The material below must be retyped in full, with every line kept exactly as it is.
***** DATASET SECTION
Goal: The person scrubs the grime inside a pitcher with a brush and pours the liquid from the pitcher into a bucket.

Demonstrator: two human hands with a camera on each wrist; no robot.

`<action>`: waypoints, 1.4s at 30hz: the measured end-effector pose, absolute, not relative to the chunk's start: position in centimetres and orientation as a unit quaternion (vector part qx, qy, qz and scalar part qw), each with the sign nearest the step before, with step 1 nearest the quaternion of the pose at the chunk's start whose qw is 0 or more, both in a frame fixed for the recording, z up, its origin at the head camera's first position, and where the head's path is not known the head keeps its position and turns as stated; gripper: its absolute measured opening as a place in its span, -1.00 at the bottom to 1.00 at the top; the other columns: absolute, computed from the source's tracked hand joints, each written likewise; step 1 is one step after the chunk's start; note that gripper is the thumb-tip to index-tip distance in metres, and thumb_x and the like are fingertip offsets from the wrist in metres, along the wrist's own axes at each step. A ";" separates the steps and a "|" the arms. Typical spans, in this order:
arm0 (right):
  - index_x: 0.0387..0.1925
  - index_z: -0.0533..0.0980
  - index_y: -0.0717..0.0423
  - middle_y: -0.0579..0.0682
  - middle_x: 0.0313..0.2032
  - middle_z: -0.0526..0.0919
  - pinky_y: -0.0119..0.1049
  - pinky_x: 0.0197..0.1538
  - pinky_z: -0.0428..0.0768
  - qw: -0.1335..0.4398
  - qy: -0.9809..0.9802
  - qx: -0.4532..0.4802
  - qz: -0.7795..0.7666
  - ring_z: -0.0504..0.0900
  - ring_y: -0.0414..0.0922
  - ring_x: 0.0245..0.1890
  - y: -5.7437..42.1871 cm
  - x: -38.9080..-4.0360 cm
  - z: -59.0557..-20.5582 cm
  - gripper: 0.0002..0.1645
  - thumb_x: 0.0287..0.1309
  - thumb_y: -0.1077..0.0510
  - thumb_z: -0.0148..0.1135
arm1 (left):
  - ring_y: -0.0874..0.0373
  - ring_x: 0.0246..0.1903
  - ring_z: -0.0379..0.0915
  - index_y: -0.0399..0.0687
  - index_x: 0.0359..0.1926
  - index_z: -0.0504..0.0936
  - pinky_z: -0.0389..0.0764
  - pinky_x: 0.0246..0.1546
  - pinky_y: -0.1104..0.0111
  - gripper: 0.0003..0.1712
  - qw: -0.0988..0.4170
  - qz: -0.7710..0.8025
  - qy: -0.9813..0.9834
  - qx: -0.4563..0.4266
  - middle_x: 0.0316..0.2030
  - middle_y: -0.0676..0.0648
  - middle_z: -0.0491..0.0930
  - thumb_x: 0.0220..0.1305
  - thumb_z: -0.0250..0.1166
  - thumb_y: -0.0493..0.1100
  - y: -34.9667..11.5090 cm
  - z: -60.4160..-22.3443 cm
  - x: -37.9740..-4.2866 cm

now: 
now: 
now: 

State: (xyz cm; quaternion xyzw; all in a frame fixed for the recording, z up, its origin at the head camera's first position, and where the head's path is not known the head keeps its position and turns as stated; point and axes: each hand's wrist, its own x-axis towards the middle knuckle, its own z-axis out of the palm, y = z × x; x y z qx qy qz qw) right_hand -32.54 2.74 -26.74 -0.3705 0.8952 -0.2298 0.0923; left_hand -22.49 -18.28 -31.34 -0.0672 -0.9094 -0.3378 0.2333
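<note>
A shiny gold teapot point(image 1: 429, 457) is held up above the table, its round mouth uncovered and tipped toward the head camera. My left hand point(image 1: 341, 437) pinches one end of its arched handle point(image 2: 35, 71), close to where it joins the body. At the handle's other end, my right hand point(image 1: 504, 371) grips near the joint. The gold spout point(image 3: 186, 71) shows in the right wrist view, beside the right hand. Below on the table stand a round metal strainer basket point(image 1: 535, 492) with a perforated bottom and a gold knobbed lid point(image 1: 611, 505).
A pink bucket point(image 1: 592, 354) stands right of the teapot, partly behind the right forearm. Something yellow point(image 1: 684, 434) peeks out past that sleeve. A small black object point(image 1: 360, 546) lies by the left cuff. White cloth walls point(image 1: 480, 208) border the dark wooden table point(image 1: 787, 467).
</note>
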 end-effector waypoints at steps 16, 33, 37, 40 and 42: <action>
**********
--- TASK RESULT ---
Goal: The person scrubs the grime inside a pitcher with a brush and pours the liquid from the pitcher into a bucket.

Demonstrator: two human hands with a camera on each wrist; no robot.

`<action>`: waypoints, 1.4s at 30hz: the measured end-effector pose, absolute, not relative to the chunk's start: position in centimetres and orientation as a unit quaternion (vector part qx, qy, qz and scalar part qw), each with the sign nearest the step before, with step 1 nearest the quaternion of the pose at the chunk's start whose qw is 0 or more, both in a frame fixed for the recording, z up, its origin at the head camera's first position, and where the head's path is not known the head keeps its position and turns as stated; gripper: its absolute measured opening as a place in its span, -1.00 at the bottom to 1.00 at the top; the other columns: absolute, computed from the source's tracked hand joints, each written likewise; step 1 is one step after the chunk's start; note that gripper is the thumb-tip to index-tip distance in metres, and thumb_x and the like are fingertip offsets from the wrist in metres, along the wrist's own axes at each step. A ";" separates the steps and a "|" the arms. Typical spans, in this order:
arm0 (right):
  - index_x: 0.0387..0.1925
  - index_z: -0.0533..0.0980
  - index_y: -0.0717..0.0423
  - middle_y: -0.0579..0.0682
  - middle_x: 0.0313..0.2032
  - middle_z: -0.0526..0.0919
  - pinky_y: -0.0119..0.1049
  - pinky_x: 0.0197..0.1538
  - pinky_z: -0.0428..0.0768
  - qw: -0.1335..0.4398
  - qy: -0.9809..0.9802
  - qx: -0.4532..0.4802
  - qz: -0.7795..0.7666
  - ring_z: -0.0504..0.0900
  - ring_y: -0.0414..0.0922
  - ring_x: 0.0245..0.1890
  - y: -5.7437..42.1871 cm
  - x: -38.9080..-4.0360 cm
  - z: -59.0557..-20.5582 cm
  - gripper: 0.0002..0.1645
  - thumb_x: 0.0287..0.1309
  - thumb_y: -0.1077..0.0510
  - thumb_z: -0.0148..0.1135
arm1 (left):
  - ring_y: -0.0874..0.0373
  - ring_x: 0.0246..0.1903
  - ring_z: -0.0379..0.0915
  - index_y: -0.0399..0.0687
  - index_x: 0.0359..0.1926
  - index_z: -0.0504..0.0936
  - pinky_z: -0.0389..0.0764
  - pinky_x: 0.0246..0.1546
  - pinky_y: -0.1104..0.0111
  - gripper: 0.0003..0.1712
  - qw: -0.0988..0.4170
  - qz: -0.7710..0.8025
  - qy: -0.9813..0.9834
  - qx: -0.4563..0.4266
  - middle_x: 0.0316..0.2030
  - middle_y: -0.0676..0.0648
  - middle_z: -0.0491..0.0930
  - thumb_x: 0.0220..0.1305
  - thumb_z: -0.0250..0.1166
  - thumb_y: -0.0493..0.1100
  - y: -34.9667..11.5090 cm
  - z: -60.4160..-22.3443 cm
  - x: -37.9740..-4.2866 cm

now: 
now: 
now: 

State: (xyz cm; quaternion xyzw; all in a frame fixed for the recording, z up, its origin at the head camera's first position, and where the head's path is not known the head keeps its position and turns as stated; point and axes: each hand's wrist, its own x-axis towards the middle knuckle, its own z-axis out of the palm, y = z × x; x y z qx qy qz qw) right_hand -32.54 2.74 -26.74 -0.3705 0.8952 -0.2298 0.0923; left_hand -22.49 -18.28 -31.34 -0.0672 -0.9094 -0.3378 0.2333
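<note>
A shiny gold teapot point(image 1: 429, 457) is held up above the table, its round mouth uncovered and tipped toward the head camera. My left hand point(image 1: 341, 437) pinches one end of its arched handle point(image 2: 35, 71), close to where it joins the body. At the handle's other end, my right hand point(image 1: 504, 371) grips near the joint. The gold spout point(image 3: 186, 71) shows in the right wrist view, beside the right hand. Below on the table stand a round metal strainer basket point(image 1: 535, 492) with a perforated bottom and a gold knobbed lid point(image 1: 611, 505).
A pink bucket point(image 1: 592, 354) stands right of the teapot, partly behind the right forearm. Something yellow point(image 1: 684, 434) peeks out past that sleeve. A small black object point(image 1: 360, 546) lies by the left cuff. White cloth walls point(image 1: 480, 208) border the dark wooden table point(image 1: 787, 467).
</note>
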 end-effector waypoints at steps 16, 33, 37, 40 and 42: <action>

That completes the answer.